• Aim of the task:
Only some lines are wanted. Transcribe, exactly, the lines below from the line with "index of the" up to and including the line with "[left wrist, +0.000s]".

• Source material:
═══

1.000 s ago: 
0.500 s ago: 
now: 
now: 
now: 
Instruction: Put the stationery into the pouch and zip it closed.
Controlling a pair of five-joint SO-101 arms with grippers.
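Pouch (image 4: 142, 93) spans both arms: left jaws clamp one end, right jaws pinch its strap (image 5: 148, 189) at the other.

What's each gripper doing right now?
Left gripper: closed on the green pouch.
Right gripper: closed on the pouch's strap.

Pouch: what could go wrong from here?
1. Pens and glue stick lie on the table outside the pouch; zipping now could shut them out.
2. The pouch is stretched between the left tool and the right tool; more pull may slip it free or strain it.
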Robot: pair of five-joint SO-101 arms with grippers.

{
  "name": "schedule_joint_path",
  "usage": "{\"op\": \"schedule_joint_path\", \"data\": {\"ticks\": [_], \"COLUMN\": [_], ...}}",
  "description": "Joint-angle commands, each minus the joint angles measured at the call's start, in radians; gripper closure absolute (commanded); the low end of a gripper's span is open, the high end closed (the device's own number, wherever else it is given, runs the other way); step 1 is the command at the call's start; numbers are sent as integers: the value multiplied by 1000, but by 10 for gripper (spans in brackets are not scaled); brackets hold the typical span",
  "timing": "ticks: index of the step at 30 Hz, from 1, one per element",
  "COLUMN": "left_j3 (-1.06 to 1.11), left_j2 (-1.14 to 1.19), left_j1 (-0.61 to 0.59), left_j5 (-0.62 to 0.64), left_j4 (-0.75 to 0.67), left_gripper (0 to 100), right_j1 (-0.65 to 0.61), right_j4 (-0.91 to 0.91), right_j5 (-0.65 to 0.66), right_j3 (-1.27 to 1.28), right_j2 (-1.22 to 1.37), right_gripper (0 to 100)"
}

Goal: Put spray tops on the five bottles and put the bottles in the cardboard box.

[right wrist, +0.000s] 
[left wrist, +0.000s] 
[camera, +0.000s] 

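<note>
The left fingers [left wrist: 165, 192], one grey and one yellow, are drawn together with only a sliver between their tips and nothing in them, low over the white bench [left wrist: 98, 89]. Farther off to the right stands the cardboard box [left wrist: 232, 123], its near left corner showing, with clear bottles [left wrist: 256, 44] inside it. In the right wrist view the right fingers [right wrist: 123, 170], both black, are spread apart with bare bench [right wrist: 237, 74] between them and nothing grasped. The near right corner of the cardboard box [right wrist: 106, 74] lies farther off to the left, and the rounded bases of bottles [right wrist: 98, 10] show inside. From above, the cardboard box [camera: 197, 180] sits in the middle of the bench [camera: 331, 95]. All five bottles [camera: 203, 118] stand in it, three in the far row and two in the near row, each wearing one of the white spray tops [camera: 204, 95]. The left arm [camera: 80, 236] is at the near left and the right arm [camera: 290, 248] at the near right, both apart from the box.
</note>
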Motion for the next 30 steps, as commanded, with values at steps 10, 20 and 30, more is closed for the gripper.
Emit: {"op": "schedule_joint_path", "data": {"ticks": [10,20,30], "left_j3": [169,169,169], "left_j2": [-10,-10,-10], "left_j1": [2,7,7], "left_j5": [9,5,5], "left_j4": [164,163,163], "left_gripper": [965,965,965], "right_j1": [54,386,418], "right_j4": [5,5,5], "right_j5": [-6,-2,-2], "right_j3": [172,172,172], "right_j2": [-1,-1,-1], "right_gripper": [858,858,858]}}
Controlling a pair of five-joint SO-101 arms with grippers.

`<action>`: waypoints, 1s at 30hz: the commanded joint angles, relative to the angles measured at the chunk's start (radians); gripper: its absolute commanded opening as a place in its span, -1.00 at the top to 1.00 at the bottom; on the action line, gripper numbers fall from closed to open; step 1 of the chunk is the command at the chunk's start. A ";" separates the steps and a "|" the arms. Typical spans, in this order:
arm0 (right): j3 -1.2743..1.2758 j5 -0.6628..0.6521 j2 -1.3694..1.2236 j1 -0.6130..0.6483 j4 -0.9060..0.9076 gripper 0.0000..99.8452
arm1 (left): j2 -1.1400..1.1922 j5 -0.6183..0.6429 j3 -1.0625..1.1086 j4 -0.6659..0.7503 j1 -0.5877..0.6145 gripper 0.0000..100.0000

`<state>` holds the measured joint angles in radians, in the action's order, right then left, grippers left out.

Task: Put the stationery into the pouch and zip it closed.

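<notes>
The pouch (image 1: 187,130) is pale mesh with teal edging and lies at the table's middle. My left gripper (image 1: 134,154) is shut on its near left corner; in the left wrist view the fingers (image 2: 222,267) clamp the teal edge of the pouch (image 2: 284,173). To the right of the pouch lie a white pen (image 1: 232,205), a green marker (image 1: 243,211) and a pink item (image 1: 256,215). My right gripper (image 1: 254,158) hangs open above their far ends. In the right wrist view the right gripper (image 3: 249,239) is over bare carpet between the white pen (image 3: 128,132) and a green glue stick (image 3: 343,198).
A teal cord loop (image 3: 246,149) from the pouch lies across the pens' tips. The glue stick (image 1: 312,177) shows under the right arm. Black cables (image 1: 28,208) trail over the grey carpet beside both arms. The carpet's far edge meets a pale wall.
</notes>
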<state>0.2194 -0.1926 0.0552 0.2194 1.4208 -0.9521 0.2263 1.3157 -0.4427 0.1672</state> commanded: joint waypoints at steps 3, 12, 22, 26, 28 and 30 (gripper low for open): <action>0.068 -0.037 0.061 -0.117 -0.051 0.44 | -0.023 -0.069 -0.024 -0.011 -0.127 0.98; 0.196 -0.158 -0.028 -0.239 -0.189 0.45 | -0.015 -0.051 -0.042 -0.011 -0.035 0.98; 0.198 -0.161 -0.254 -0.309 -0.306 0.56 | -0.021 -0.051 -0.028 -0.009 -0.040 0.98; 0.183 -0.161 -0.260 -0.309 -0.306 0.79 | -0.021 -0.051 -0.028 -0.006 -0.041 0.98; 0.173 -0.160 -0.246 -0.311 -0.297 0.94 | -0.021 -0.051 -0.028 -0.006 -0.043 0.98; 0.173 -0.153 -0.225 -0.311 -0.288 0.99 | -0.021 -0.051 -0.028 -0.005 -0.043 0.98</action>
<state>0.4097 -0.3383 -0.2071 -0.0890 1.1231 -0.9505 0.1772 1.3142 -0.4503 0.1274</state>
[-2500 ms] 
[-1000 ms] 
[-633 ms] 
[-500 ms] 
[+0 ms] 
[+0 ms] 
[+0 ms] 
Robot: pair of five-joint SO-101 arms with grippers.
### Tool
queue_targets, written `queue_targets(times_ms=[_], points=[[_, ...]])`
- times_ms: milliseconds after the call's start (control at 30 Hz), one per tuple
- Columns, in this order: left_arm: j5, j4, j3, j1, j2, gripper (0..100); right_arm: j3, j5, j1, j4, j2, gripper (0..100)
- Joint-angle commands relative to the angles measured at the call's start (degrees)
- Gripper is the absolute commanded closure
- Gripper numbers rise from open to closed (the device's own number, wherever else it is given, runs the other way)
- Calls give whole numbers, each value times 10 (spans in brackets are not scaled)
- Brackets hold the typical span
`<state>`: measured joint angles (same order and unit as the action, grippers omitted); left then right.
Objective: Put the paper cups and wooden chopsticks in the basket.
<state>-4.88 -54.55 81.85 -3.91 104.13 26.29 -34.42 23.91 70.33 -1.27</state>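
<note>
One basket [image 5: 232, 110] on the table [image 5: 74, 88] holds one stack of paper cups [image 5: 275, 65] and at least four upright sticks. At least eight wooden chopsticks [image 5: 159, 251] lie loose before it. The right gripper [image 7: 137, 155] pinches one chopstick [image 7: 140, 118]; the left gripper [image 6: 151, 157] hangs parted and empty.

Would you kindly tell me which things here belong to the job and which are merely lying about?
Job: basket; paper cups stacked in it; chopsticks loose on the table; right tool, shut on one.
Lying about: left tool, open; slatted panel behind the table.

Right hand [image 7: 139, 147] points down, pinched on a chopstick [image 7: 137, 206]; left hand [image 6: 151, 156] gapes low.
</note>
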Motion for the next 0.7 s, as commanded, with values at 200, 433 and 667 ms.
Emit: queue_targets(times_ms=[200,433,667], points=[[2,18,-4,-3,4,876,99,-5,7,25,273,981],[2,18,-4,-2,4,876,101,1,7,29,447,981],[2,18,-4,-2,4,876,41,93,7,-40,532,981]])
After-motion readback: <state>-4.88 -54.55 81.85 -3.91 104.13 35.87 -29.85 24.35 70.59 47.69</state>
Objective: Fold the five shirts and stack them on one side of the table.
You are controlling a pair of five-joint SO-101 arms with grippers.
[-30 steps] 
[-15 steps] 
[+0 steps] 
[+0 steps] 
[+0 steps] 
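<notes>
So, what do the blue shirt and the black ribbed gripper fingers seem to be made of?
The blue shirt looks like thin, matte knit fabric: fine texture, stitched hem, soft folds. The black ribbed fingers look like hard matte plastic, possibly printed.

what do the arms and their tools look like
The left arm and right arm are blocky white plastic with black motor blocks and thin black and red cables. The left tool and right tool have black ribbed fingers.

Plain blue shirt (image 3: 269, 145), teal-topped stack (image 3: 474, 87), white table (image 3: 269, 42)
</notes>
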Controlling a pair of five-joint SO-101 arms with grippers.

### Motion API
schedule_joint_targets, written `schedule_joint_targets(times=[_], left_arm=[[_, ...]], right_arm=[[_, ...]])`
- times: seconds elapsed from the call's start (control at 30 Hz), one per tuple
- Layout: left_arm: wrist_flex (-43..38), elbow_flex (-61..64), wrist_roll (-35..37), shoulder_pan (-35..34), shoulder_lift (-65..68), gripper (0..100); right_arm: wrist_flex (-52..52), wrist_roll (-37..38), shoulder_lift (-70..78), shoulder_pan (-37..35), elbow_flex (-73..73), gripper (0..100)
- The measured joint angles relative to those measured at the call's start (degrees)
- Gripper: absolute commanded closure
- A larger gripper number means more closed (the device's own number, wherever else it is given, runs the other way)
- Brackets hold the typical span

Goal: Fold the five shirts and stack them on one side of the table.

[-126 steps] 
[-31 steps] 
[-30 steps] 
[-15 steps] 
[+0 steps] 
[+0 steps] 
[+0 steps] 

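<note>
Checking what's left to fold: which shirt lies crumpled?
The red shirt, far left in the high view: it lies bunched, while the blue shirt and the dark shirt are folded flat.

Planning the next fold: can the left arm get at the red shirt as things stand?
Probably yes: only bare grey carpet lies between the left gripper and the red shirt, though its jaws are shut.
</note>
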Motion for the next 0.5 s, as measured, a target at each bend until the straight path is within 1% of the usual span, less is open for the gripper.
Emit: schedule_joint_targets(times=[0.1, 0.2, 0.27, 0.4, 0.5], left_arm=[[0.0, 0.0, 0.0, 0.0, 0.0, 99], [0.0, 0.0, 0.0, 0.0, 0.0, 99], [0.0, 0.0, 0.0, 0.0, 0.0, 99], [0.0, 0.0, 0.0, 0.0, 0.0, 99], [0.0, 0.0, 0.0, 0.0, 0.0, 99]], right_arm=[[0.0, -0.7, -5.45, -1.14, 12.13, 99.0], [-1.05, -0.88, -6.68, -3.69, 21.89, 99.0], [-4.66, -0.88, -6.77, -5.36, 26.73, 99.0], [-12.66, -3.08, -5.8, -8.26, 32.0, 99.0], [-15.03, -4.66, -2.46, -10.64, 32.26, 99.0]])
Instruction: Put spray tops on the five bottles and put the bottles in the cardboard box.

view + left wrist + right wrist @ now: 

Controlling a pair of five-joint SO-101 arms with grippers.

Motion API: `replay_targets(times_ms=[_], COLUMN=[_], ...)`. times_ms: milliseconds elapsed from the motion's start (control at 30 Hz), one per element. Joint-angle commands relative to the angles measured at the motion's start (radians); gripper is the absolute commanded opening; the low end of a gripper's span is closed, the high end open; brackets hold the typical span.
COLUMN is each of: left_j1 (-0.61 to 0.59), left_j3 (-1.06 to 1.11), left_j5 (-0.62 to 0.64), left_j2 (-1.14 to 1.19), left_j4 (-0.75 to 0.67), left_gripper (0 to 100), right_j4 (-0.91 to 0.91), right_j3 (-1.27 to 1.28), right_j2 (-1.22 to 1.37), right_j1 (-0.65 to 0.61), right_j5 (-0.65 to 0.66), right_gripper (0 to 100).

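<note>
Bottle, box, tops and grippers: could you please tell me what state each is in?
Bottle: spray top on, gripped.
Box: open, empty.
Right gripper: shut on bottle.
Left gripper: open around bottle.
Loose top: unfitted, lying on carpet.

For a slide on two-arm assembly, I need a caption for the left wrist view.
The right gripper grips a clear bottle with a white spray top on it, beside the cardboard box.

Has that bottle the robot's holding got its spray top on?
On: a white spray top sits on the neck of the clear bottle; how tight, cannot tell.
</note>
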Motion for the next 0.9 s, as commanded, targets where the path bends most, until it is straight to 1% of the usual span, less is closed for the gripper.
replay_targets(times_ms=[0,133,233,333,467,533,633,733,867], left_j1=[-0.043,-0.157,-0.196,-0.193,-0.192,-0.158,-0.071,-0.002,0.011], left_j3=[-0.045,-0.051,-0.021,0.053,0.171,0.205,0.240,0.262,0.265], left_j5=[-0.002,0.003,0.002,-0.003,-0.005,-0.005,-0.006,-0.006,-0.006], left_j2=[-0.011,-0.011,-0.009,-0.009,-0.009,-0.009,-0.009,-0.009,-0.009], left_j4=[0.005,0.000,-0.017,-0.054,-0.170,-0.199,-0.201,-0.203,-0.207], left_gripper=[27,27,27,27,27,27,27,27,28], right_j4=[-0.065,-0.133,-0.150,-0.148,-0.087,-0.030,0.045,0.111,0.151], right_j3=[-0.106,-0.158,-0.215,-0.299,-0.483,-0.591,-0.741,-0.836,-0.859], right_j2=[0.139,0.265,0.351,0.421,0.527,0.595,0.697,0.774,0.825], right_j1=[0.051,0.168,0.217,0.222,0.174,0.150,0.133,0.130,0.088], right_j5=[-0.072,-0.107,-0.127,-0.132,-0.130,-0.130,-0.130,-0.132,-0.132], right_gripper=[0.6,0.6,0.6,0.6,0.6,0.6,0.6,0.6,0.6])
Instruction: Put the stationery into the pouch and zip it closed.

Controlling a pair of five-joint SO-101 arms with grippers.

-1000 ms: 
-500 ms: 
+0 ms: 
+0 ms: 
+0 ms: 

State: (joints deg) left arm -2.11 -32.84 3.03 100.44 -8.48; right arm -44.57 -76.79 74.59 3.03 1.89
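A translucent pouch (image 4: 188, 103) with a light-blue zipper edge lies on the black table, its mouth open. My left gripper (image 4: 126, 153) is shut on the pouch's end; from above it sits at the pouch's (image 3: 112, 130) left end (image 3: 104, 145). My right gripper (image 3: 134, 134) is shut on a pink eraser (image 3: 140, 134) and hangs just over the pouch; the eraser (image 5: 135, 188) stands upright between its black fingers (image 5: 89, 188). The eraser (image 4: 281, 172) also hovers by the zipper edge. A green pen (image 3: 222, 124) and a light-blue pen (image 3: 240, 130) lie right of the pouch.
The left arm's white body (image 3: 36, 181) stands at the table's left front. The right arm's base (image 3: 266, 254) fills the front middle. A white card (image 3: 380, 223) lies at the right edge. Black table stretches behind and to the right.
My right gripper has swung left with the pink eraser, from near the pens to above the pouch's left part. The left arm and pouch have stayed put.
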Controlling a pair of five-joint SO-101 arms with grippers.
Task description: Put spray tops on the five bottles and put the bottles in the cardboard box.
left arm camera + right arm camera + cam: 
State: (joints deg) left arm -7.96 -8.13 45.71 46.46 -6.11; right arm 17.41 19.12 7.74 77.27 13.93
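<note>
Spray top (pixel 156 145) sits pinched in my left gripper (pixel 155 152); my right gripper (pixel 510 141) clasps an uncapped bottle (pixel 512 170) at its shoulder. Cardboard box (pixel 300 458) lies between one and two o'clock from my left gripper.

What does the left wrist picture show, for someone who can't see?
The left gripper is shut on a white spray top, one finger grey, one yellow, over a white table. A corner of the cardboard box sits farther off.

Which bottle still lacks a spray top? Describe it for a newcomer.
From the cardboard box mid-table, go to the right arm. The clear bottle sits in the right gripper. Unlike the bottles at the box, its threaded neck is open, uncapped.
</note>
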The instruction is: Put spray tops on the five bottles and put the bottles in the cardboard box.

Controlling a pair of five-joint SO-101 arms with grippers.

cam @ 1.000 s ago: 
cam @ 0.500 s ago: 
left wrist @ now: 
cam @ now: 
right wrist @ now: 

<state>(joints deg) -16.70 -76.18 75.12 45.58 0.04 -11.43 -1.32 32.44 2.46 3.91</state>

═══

• Response below:
  "timing": "ticks: index of the step at 30 Hz, from 1, one per element",
  "COLUMN": "left_j3 (-1.06 to 1.11), left_j2 (-1.14 to 1.19), left_j1 (-0.61 to 0.59), left_j5 (-0.62 to 0.64), left_j4 (-0.75 to 0.67), left_gripper (0 to 100), right_j1 (-0.65 to 0.61), right_j4 (-0.91 to 0.91), right_j5 (-0.65 to 0.66), right_j3 (-1.27 to 1.28), right_j2 (-1.22 to 1.37), right_gripper (0 to 100)"
}

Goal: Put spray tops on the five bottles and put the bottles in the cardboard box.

[right wrist, +0.000s] 
[left wrist, +0.000s] 

No other output was requested.